(Beginning of Source material)

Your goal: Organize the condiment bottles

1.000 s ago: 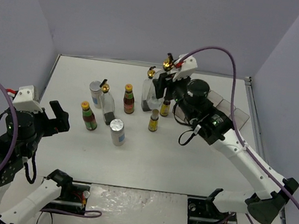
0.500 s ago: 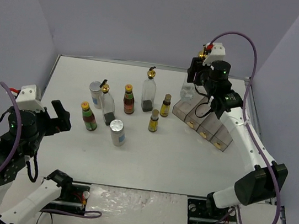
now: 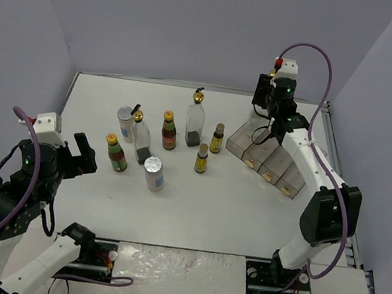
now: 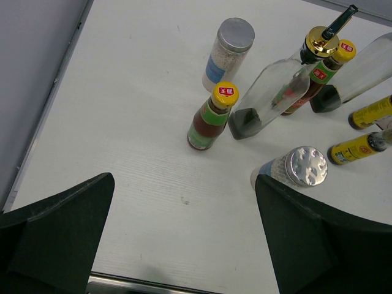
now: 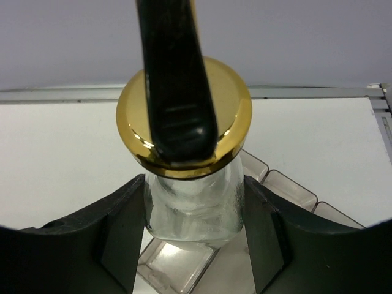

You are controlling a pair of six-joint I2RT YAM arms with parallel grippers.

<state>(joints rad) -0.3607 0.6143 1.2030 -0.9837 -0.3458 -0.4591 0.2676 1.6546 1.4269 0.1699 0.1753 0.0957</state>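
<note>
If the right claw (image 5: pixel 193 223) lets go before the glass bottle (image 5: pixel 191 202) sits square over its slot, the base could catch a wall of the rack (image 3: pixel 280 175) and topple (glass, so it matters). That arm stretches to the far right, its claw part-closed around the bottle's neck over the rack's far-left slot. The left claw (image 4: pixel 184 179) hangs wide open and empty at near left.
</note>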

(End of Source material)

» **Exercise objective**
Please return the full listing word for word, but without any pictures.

» **Task result**
Your goal: Organize the condiment bottles

1.000 s ago: 
0.500 s ago: 
now: 
now: 
now: 

You are controlling a pair of six-joint I2RT YAM arms with parallel grippers.

<state>(joints rad) -0.3607 0.6143 1.2030 -0.9837 -0.3458 -0.4591 0.2676 1.6546 1.4269 0.1699 0.1753 0.0957</state>
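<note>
If the right claw (image 5: pixel 193 223) lets go before the glass bottle (image 5: pixel 191 202) sits square over its slot, the base could catch a wall of the rack (image 3: pixel 280 175) and topple (glass, so it matters). That arm stretches to the far right, its claw part-closed around the bottle's neck over the rack's far-left slot. The left claw (image 4: pixel 184 179) hangs wide open and empty at near left.
</note>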

Nothing remains open in this exercise.